Paisaje

Genalguacil vuelve a convocar, casi a invocar, sus Encuentros de Arte, frente al miedo y la incertidumbre traídos por el virus
Aquella mañana tocaba el almuerzo en un pequeño restaurante que no sé si sigue abierto junto al ultramarinos del centro del pueblo. Porra, ensalada o ensaladilla rusa de primero; filetes empanados, albóndigas o pescado a la plancha de segundo y una sandía enorme o café a término. Había viandas para doce o trece personas y éramos más de veinte. Cuando la cocinera vio el plan y compartió tímida su preocupación, el artista Fito Conesa se puso de pie sobre la silla, abrió los brazos en cruz y anunció solemne: «Que den comienzo los Juegos del Hambre». Claro que allí se pasa casi de todo, menos hambre. Una vecina trajo un perol de barro con ajoblanco, otra arrimó carne guisada y gazpacho y otra más ofreció empanadillas, cerveza fría y patatas a lo pobre. Algo así es normal en Genalguacil, donde puedes cerrar la puerta sin echar la llave, merendar rosquillos caseros en casa de Antonia La Española y esperar a la caída de la tarde en la cooperativa de castañas donde cobra forma una escultura de madera, una instalación o alguna otra pequeña maravilla que luego se quedará a vivir en el pueblo. También eso ha ido cambiando con el tiempo, puliéndose, ajustándose al paisaje desde las primeras y rotundas intervenciones colocadas como paracaidistas extraños hasta las últimas propuestas integradas sin estruendo, casi camufladas de pura empatía con el lugar.
Es una de las evoluciones más sutiles y cruciales que ha vivido este pequeño pueblo de apenas 400 habitantes que ha hecho de sus Encuentros de Arte un arma eficaz y valiente contra el olvido institucional, la despoblación y la desesperanza. Una cita que esta semana han vuelto a convocar, casi a invocar, frente al miedo y la incertidumbre traídos por el virus. Y así, después de 25 años, de aquellas primeras ediciones queda una huella urbana que ha ido dando paso a una mirada más igualitaria, menos invasiva, más atenta al entorno natural, arquitectónico y sentimental de este pequeño rincón maravilloso. Allí, cada dos veranos, un grupo de artistas convive con los vecinos del pueblo durante quince días y realiza una obra que luego queda para el patrimonio local . En los años alternos, de un tiempo a esta parte, organizan propuestas culturales como el proyecto ‘Forjando identidades’ que esta semana ha traído dos nuevas barandillas de Tamara Arroyo, colocadas en el apeadero de autobuses al principio de la calle Real, donde al fondo esperan las vasijas de Fernando Renes y a la vuelta de cualquier esquina te sorprende uno de los balones ‘empeñados’ por Miguel Ángel Moreno Carretero en la reja de una ventana o el pico de un tejado. Sólo que esos balones que casi siempre parecen gastados y pinchados no son balones, sino esculturas de cerámica que Miguel Ángel realizó en una de las aulas del colegio donde apenas estudian un puñado de niños.

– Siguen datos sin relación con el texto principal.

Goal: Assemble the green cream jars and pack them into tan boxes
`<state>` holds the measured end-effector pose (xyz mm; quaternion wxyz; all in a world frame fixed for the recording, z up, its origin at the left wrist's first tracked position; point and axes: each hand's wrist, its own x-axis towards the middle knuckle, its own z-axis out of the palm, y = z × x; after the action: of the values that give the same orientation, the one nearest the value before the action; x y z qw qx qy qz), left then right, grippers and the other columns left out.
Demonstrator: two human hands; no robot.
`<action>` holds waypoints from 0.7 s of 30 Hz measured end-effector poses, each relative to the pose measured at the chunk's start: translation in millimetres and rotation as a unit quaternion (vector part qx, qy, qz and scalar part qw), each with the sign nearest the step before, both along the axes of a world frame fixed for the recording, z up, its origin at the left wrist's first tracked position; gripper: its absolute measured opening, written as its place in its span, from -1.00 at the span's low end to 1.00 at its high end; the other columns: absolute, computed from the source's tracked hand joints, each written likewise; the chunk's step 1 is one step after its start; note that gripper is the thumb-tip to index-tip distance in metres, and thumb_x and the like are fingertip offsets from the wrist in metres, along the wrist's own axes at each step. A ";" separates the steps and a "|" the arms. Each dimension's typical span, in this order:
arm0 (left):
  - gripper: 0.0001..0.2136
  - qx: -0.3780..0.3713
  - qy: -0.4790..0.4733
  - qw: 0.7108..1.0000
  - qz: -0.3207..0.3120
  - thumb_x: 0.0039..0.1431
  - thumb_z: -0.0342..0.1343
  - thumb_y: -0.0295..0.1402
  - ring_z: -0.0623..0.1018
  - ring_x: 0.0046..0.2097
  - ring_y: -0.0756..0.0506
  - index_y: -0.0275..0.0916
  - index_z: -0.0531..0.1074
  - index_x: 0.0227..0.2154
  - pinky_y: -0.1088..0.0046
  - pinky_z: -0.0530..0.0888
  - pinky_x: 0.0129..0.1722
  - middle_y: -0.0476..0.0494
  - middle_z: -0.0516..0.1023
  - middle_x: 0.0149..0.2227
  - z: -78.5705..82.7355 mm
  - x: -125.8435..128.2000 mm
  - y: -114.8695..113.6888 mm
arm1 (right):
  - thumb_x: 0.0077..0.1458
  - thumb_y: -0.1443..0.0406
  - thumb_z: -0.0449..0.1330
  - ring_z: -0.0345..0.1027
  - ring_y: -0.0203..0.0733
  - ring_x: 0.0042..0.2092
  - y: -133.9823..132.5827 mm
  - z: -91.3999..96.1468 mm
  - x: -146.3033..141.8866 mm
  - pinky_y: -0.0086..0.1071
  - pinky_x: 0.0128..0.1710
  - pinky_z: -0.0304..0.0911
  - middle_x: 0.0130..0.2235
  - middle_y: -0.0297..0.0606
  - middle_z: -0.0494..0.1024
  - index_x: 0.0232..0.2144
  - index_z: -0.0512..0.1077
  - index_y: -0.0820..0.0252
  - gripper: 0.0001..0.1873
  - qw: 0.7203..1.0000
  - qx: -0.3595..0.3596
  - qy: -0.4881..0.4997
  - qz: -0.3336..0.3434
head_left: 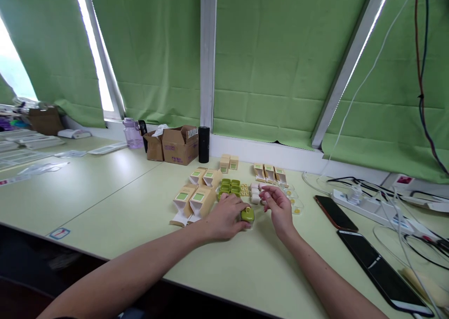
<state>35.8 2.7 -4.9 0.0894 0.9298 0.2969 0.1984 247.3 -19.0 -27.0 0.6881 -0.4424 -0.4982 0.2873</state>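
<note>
Green curtains hang behind a pale tabletop. The left hand curls over a small green case, pinning it to the tabletop just inside the right hand. That hand's fingertips are drawn together above it, but I cannot tell whether they hold anything. White pieces and more green cases lie just beyond both hands, and tan cartons lie beyond the left wrist. The smooth case probably needs light, steady downward pressure to stop it sliding.

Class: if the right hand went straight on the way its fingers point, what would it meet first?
Probably the small white blocks just beyond the right hand, though depth is unclear.
</note>
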 end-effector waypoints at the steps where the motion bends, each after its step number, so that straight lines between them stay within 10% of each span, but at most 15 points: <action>1: -0.61 0.001 0.001 1.000 -0.001 0.25 0.37 -0.12 0.50 0.08 -0.28 -0.13 0.52 0.06 0.13 0.28 0.09 -0.16 0.61 -0.02 0.1 0.0 -0.1 | 0.13 -0.04 0.37 0.46 -0.10 -0.27 -0.1 0.1 -0.1 -0.36 -0.46 0.30 -0.27 -0.18 0.63 -0.11 0.58 0.12 -0.57 1.000 -0.001 0.001 0.000; 21: -0.62 0.051 -0.125 0.989 0.058 0.50 -0.03 -0.17 0.42 0.24 -0.32 -0.17 0.37 0.24 0.01 0.32 0.26 -0.28 0.52 0.21 19.6 -8.2 6.0 | 0.09 -0.08 0.37 0.44 -0.13 -0.32 -1.7 1.6 0.0 -0.39 -0.51 0.23 -0.35 -0.22 0.61 -0.16 0.58 0.14 -0.54 1.000 -0.030 0.008 -0.003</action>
<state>27.6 8.7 14.7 0.0663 0.8822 0.3264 0.3328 247.3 -20.6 -25.4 0.6795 -0.4617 -0.4825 0.3036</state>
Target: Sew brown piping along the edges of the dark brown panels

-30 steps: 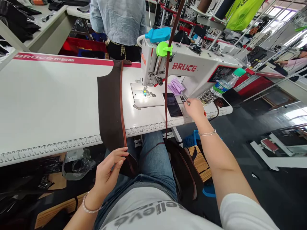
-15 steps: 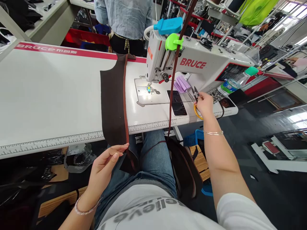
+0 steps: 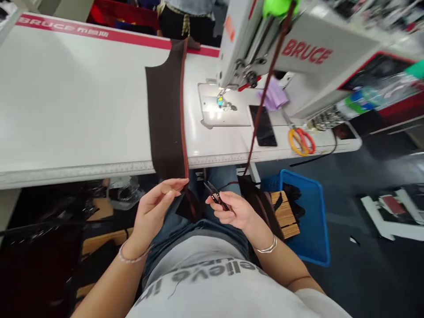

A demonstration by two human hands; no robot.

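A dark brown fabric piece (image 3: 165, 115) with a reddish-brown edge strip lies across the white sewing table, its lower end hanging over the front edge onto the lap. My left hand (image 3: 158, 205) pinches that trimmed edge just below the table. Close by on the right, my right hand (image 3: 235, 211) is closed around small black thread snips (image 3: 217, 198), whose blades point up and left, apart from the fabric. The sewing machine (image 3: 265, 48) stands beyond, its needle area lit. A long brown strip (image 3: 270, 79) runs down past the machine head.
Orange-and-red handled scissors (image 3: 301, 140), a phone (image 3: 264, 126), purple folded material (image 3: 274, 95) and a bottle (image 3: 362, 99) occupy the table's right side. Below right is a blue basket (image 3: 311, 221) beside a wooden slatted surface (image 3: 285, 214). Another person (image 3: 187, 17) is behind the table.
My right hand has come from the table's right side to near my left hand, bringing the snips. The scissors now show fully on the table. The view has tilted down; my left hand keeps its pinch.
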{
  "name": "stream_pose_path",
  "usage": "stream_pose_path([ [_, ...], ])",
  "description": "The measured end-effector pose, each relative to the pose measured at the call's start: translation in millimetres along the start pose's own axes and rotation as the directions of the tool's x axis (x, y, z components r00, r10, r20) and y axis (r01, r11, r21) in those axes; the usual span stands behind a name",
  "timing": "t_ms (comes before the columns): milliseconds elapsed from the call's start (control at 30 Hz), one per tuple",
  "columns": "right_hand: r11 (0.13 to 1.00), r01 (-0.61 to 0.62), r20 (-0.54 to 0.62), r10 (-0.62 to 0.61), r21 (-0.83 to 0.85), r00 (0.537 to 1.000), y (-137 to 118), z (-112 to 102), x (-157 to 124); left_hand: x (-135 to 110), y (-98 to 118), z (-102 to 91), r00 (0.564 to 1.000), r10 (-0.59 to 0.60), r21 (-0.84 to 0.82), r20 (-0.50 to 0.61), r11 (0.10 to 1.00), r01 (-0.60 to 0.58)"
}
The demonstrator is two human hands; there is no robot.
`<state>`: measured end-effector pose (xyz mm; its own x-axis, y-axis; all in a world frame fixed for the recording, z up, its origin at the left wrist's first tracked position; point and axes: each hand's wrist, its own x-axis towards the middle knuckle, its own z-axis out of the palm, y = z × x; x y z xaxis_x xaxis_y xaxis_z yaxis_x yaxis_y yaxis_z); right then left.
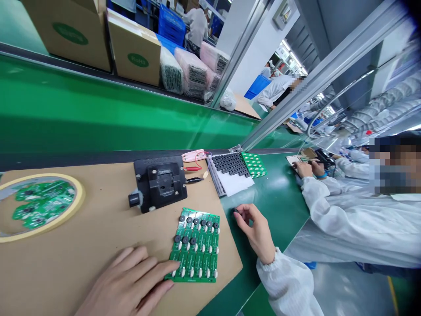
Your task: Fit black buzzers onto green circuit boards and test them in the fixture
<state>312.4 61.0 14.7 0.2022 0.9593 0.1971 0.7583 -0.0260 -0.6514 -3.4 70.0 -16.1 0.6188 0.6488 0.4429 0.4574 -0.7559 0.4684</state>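
Note:
A green circuit board panel (196,245) lies on a brown cardboard sheet (98,228), with several small black round parts seated in its upper rows. My left hand (131,285) rests flat on the cardboard, fingers stretched out, its fingertips touching the panel's lower left corner. My right hand (255,230), in a white sleeve, hovers over the green bench to the panel's right, thumb and fingers pinched on a small dark part. A white tray (230,173) holding many black round parts sits beyond it.
A black fixture (159,183) stands behind the panel, with clip leads (194,169) beside it. A tape ring (41,206) encircles loose green boards at left. A co-worker in white (355,219) sits at right. Cardboard boxes (131,48) line the conveyor's far side.

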Motion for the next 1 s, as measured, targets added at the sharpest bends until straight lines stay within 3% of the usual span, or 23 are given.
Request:
stream_pose_path([
  [100, 0.985, 0.011, 0.044, -0.018, 0.173, 0.999, -42.3, 15.7, -19.9, 11.5, 11.2, -10.7, 0.997, -0.071, -0.072, -0.023, 0.995, 0.069],
  [200, 0.948, 0.117, 0.089, -0.15, 0.296, 0.985, -87.3, 41.5, -43.9, 15.9, 20.0, -18.4, 0.985, -0.173, -0.178, -0.016, 0.97, 0.167],
  [333, 0.913, 0.229, 0.129, -0.286, 0.339, 0.95, -120.8, 67.7, -57.2, 13.8, 25.3, -23.2, 0.939, -0.344, -0.344, -0.002, 0.882, 0.322],
  [467, 0.911, 0.219, 0.167, -0.291, 0.35, 0.942, -124.9, 69.2, -54.0, 13.5, 27.2, -26.4, 0.873, -0.481, -0.448, 0.083, 0.764, 0.463],
  [667, 0.885, 0.039, 0.269, -0.183, 0.465, 0.946, -119.6, 63.3, -53.9, 18.1, 30.1, -28.4, 0.819, -0.554, -0.528, 0.148, 0.656, 0.539],
  [867, 0.892, -0.066, 0.199, -0.027, 0.446, 0.98, -125.8, 69.6, -57.9, 18.9, 31.9, -26.0, 0.812, -0.58, -0.581, 0.073, 0.637, 0.507],
  [1000, 0.85, -0.164, 0.196, 0.073, 0.501, 0.978, -135.1, 74.8, -57.9, 13.7, 31.7, -26.3, 0.813, -0.581, -0.551, -0.041, 0.692, 0.467],
])
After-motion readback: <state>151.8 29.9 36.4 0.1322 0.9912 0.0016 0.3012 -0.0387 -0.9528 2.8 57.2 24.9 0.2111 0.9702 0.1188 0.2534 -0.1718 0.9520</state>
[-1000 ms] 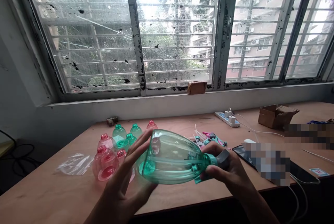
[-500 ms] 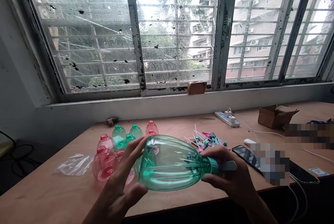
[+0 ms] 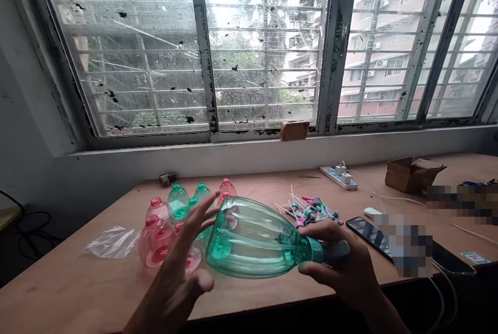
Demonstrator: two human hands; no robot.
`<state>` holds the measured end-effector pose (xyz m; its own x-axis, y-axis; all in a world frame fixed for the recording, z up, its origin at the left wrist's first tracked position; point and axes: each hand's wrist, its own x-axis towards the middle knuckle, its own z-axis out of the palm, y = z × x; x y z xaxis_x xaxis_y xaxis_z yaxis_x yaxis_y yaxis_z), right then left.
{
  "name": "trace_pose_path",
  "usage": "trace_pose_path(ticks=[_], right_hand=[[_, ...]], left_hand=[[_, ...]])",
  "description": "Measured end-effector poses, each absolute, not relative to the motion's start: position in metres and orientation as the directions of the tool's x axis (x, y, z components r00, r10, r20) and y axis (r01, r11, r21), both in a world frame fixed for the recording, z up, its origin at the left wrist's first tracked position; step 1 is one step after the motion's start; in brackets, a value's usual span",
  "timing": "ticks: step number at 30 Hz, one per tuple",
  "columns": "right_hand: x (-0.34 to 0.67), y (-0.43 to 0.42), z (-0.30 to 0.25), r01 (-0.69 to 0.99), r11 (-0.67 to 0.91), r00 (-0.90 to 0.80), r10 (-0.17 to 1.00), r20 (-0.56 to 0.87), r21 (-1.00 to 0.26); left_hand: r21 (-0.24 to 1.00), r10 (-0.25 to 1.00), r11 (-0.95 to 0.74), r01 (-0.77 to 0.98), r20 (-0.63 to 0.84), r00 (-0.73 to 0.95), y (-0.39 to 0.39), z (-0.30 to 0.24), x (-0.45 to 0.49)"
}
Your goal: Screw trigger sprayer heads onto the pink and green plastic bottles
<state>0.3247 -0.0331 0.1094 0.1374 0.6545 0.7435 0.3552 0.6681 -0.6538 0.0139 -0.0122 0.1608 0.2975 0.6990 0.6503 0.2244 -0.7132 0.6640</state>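
A clear green spray bottle (image 3: 252, 240) lies sideways in the air above the table, its base to the left and its neck to the right. My right hand (image 3: 342, 261) grips it around the teal collar and dark spray head. Inside the bottle a thin dip tube runs from the neck toward the base. By the base, my left hand (image 3: 182, 272) is open, thumb and fingers spread; whether a fingertip behind the bottle touches it I cannot tell. Beyond it stand several capless bottles, among them a red bottle (image 3: 155, 240) and a green bottle (image 3: 178, 200).
Behind the held bottle lies a pile of spray heads (image 3: 311, 212) with tubes. A plastic bag (image 3: 112, 243) rests at left. Rightward are a power strip (image 3: 338, 177), a cardboard box (image 3: 408, 174) and a phone (image 3: 368, 235). The table's front edge runs below my hands.
My left hand has come away from the bottle's base, its thumb shifting left and its fingers spreading. The bottle has turned slightly in my right hand, which still grips the neck end.
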Motion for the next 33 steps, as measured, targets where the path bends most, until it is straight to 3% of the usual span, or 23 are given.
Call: trace_pose_path(ticks=[2,4,6,8,10,11,13,16,18,20,21,23,25,27,30,33], right_hand=[[0.324,-0.035,0.108,0.451,0.695,0.129,0.571,0.811,-0.561],[0.323,-0.037,0.111,0.451,0.693,0.139,0.568,0.812,-0.562],[0.321,-0.037,0.117,0.315,0.639,0.163,0.692,0.704,-0.701],[0.319,-0.036,0.124,0.053,0.515,0.114,0.848,0.517,-0.856],[0.318,-0.036,0.127,-0.130,0.411,0.026,0.911,0.411,-0.903],[0.318,-0.035,0.127,-0.123,0.430,0.025,0.902,0.430,-0.894],[0.319,-0.036,0.126,0.081,0.603,0.109,0.786,0.608,-0.794],[0.318,-0.038,0.125,0.421,0.812,0.033,0.431,0.902,-0.404],[0.314,-0.038,0.127,0.452,0.874,-0.138,0.268,0.953,-0.181],[0.308,-0.037,0.127,0.434,0.896,-0.231,0.211,0.950,-0.094],[0.304,-0.036,0.126,0.435,0.894,-0.210,0.213,0.954,-0.104],[0.296,-0.031,0.122,0.422,0.873,-0.077,0.302,0.950,-0.244],[0.290,-0.027,0.117,0.309,0.808,0.102,0.497,0.862,-0.502],[0.285,-0.023,0.114,0.072,0.672,0.187,0.717,0.671,-0.738],[0.282,-0.018,0.118,-0.237,0.441,0.119,0.897,0.425,-0.866],[0.280,-0.014,0.123,-0.346,0.256,-0.007,0.961,0.275,-0.903]], left_hand=[[0.720,0.765,-0.641,0.265,0.572,0.296,-0.007,0.154,0.009],[0.740,0.792,-0.607,0.290,0.534,0.295,-0.007,0.151,0.005],[0.712,0.766,-0.639,0.292,0.554,0.327,-0.011,0.152,0.004],[0.640,0.690,-0.717,0.275,0.598,0.408,-0.016,0.156,0.004],[0.577,0.622,-0.773,0.261,0.614,0.485,-0.018,0.161,0.006],[0.570,0.605,-0.785,0.243,0.619,0.500,-0.018,0.163,0.008],[0.608,0.602,-0.776,0.166,0.637,0.482,-0.015,0.165,0.012],[0.710,0.650,-0.704,-0.001,0.645,0.402,-0.007,0.163,0.023],[0.782,0.721,-0.621,-0.054,0.597,0.352,-0.003,0.160,0.030],[0.851,0.815,-0.523,-0.048,0.516,0.264,-0.002,0.158,0.037],[0.875,0.854,-0.482,-0.032,0.478,0.206,-0.003,0.158,0.041],[0.885,0.882,-0.465,-0.009,0.464,0.083,-0.006,0.157,0.049],[0.834,0.833,-0.552,-0.003,0.552,-0.016,-0.008,0.155,0.057],[0.743,0.742,-0.669,-0.017,0.666,-0.071,-0.008,0.153,0.063],[0.587,0.584,-0.809,0.022,0.808,-0.079,-0.003,0.148,0.067],[0.333,0.338,-0.922,0.197,0.941,-0.012,-0.005,0.149,0.066]])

Y esas obras, como las persianas pintadas por José Medina Galeote o las cerámicas en el suelo de Paloma de la Cruz, dan cuenta de la capacidad de evolucionar sin perder su esencia, de la vitalidad envidiable que mantiene la apuesta de esta pequeña localidad por la plástica contemporánea, destilada en los últimos años hacia una manera de entender esa relación entre el arte y el pueblo desde la igualdad y el respeto, algo que no pueden decir muchas grandes urbes del planeta. Quizá (también) por eso, cuando uno está en Genalguacil, cree que está en otro mundo.